**Exercise:**
Repeat every record exactly as given.

*** Data excerpts Section Begins ***

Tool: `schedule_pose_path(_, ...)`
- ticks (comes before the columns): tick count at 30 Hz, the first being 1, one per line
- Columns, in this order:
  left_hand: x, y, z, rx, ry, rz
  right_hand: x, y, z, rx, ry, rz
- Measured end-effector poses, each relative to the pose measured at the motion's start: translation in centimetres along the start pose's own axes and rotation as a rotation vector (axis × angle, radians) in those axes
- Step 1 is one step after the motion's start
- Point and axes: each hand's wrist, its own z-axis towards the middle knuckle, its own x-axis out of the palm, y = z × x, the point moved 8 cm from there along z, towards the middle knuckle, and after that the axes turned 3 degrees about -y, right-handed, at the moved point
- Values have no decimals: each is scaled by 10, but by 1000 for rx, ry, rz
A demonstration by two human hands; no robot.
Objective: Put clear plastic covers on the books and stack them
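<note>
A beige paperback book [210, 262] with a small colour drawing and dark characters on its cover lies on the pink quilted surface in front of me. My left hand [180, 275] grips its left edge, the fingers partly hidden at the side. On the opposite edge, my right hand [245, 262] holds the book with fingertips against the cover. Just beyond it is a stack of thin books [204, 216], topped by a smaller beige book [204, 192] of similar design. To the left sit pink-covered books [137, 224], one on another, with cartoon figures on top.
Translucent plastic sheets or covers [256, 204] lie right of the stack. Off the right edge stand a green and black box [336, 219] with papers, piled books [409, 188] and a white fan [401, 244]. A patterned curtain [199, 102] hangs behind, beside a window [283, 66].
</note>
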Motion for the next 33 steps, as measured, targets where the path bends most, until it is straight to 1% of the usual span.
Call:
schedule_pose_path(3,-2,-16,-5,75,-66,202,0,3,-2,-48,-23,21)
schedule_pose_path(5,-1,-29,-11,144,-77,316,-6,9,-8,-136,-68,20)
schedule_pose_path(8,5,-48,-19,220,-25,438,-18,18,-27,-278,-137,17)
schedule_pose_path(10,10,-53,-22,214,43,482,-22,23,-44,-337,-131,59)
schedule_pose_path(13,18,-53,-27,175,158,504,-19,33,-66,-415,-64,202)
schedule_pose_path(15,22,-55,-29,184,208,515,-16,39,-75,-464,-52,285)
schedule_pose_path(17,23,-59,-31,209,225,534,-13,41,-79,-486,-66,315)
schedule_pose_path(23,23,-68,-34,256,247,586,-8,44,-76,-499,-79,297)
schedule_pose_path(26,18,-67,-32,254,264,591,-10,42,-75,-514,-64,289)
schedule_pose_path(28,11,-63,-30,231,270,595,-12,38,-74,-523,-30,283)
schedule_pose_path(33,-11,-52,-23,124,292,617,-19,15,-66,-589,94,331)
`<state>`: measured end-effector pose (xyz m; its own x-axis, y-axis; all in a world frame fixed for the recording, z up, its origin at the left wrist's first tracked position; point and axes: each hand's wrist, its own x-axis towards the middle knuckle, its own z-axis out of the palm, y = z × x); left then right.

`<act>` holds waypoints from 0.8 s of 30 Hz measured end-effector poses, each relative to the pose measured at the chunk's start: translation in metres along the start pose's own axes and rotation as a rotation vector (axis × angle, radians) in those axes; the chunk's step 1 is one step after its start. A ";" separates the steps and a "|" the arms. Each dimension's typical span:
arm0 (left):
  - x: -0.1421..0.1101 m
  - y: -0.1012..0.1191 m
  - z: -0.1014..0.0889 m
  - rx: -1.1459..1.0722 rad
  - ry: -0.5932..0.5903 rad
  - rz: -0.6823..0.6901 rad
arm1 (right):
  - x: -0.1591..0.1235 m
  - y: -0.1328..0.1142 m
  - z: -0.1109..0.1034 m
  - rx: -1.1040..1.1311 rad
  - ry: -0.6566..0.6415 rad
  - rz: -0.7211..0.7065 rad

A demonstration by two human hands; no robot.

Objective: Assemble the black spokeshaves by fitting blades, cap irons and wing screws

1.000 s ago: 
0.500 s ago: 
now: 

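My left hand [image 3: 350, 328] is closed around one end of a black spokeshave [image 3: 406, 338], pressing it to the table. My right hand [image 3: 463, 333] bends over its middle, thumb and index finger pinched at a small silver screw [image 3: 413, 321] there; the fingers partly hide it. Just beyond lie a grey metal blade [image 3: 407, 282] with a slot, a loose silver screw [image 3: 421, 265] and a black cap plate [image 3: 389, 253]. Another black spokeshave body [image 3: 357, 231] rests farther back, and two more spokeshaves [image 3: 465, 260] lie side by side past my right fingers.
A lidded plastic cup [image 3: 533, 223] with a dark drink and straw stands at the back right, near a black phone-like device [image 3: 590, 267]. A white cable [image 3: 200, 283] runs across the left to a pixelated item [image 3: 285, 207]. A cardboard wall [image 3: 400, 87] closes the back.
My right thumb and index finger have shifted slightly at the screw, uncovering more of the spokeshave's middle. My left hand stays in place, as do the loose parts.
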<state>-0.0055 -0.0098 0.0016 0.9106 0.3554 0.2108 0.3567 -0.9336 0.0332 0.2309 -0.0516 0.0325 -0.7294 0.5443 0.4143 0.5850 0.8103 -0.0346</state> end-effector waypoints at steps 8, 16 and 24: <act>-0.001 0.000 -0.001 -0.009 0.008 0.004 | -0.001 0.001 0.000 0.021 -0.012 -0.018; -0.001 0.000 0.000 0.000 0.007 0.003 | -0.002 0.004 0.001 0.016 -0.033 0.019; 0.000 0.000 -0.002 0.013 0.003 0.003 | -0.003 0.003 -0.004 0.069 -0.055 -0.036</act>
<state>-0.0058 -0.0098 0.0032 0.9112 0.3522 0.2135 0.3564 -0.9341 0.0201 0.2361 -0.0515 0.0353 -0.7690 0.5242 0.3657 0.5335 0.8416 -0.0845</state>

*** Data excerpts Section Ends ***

**Response to this exercise:**
Tool: `schedule_pose_path(_, ...)`
- ticks (comes before the columns): tick count at 30 Hz, the first being 1, one per line
- Columns, in this order:
  left_hand: x, y, z, rx, ry, rz
  right_hand: x, y, z, rx, ry, rz
- Measured end-effector poses, each relative to the pose measured at the motion's start: translation in centimetres along the start pose's own axes and rotation as a rotation vector (axis × angle, radians) in those axes
- Step 1 is one step after the motion's start
- Point and axes: each hand's wrist, its own z-axis towards the middle knuckle, its own x-axis out of the palm, y = z × x, the point moved 8 cm from there along z, towards the middle knuckle, and after that the axes turned 3 degrees about -y, right-handed, at the moved point
- Values have no decimals: each is scaled by 10, but by 1000 for rx, ry, rz
A demonstration by two human hands; no robot.
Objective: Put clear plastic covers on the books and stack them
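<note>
A beige paperback book [210, 262] with a small colour drawing and dark characters on its cover lies on the pink quilted surface in front of me. My left hand [180, 275] grips its left edge, the fingers partly hidden at the side. On the opposite edge, my right hand [245, 262] holds the book with fingertips against the cover. Just beyond it is a stack of thin books [204, 216], topped by a smaller beige book [204, 192] of similar design. To the left sit pink-covered books [137, 224], one on another, with cartoon figures on top.
Translucent plastic sheets or covers [256, 204] lie right of the stack. Off the right edge stand a green and black box [336, 219] with papers, piled books [409, 188] and a white fan [401, 244]. A patterned curtain [199, 102] hangs behind, beside a window [283, 66].
</note>
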Motion for the next 33 steps, as measured, targets where the path bends most, until it is straight to 1% of the usual span.
Call:
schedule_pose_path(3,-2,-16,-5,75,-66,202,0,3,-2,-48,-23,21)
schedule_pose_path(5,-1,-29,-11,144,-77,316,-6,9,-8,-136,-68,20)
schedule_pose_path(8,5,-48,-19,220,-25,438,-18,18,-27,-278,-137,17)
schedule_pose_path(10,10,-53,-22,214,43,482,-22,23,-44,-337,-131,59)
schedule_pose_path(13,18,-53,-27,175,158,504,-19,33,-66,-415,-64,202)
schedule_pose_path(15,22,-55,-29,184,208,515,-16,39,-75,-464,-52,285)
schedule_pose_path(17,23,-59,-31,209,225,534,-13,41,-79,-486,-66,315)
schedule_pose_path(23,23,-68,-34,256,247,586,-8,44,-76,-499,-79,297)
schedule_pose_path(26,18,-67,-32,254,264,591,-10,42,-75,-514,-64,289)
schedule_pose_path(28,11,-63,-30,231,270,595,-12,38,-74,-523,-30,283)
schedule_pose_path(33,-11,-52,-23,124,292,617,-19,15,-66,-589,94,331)
`<state>`: measured end-effector pose (xyz m; its own x-axis, y-axis; all in a world frame fixed for the recording, z up, its origin at the left wrist's first tracked position; point and axes: each hand's wrist, its own x-axis towards the middle knuckle, its own z-axis out of the palm, y = z × x); left then right.

`<act>` holds waypoints from 0.8 s of 30 Hz measured end-effector poses, each relative to the pose measured at the chunk's start: translation in metres along the start pose's own axes and rotation as a rotation vector (axis × angle, radians) in those axes; the chunk's step 1 is one step after its start. A ";" separates the steps and a "|" the arms. Each dimension's typical span:
arm0 (left):
  - x: -0.1421..0.1101 m
  - y: -0.1012..0.1191 m
  - z: -0.1014..0.0889 m
  - rx: -1.1459..1.0722 rad
  - ry: -0.5932..0.5903 rad
  - rz: -0.6823..0.6901 rad
arm1 (right):
  - x: -0.1591..0.1235 m
  - y: -0.1328..0.1142 m
  - z: -0.1109..0.1034 m
  - rx: -1.1040..1.1311 rad
  - ry: -0.6566..0.6415 rad
  - rz: -0.7211..0.7065 rad

A demonstration by two human hands; no robot.

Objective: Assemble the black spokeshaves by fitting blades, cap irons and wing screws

1.000 s ago: 
0.500 s ago: 
now: 

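My left hand [image 3: 350, 328] is closed around one end of a black spokeshave [image 3: 406, 338], pressing it to the table. My right hand [image 3: 463, 333] bends over its middle, thumb and index finger pinched at a small silver screw [image 3: 413, 321] there; the fingers partly hide it. Just beyond lie a grey metal blade [image 3: 407, 282] with a slot, a loose silver screw [image 3: 421, 265] and a black cap plate [image 3: 389, 253]. Another black spokeshave body [image 3: 357, 231] rests farther back, and two more spokeshaves [image 3: 465, 260] lie side by side past my right fingers.
A lidded plastic cup [image 3: 533, 223] with a dark drink and straw stands at the back right, near a black phone-like device [image 3: 590, 267]. A white cable [image 3: 200, 283] runs across the left to a pixelated item [image 3: 285, 207]. A cardboard wall [image 3: 400, 87] closes the back.
My right thumb and index finger have shifted slightly at the screw, uncovering more of the spokeshave's middle. My left hand stays in place, as do the loose parts.
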<state>-0.0055 -0.0098 0.0016 0.9106 0.3554 0.2108 0.3567 -0.9336 0.0332 0.2309 -0.0516 0.0325 -0.7294 0.5443 0.4143 0.5850 0.8103 -0.0346</state> end-effector waypoints at steps 8, 16 and 24: <act>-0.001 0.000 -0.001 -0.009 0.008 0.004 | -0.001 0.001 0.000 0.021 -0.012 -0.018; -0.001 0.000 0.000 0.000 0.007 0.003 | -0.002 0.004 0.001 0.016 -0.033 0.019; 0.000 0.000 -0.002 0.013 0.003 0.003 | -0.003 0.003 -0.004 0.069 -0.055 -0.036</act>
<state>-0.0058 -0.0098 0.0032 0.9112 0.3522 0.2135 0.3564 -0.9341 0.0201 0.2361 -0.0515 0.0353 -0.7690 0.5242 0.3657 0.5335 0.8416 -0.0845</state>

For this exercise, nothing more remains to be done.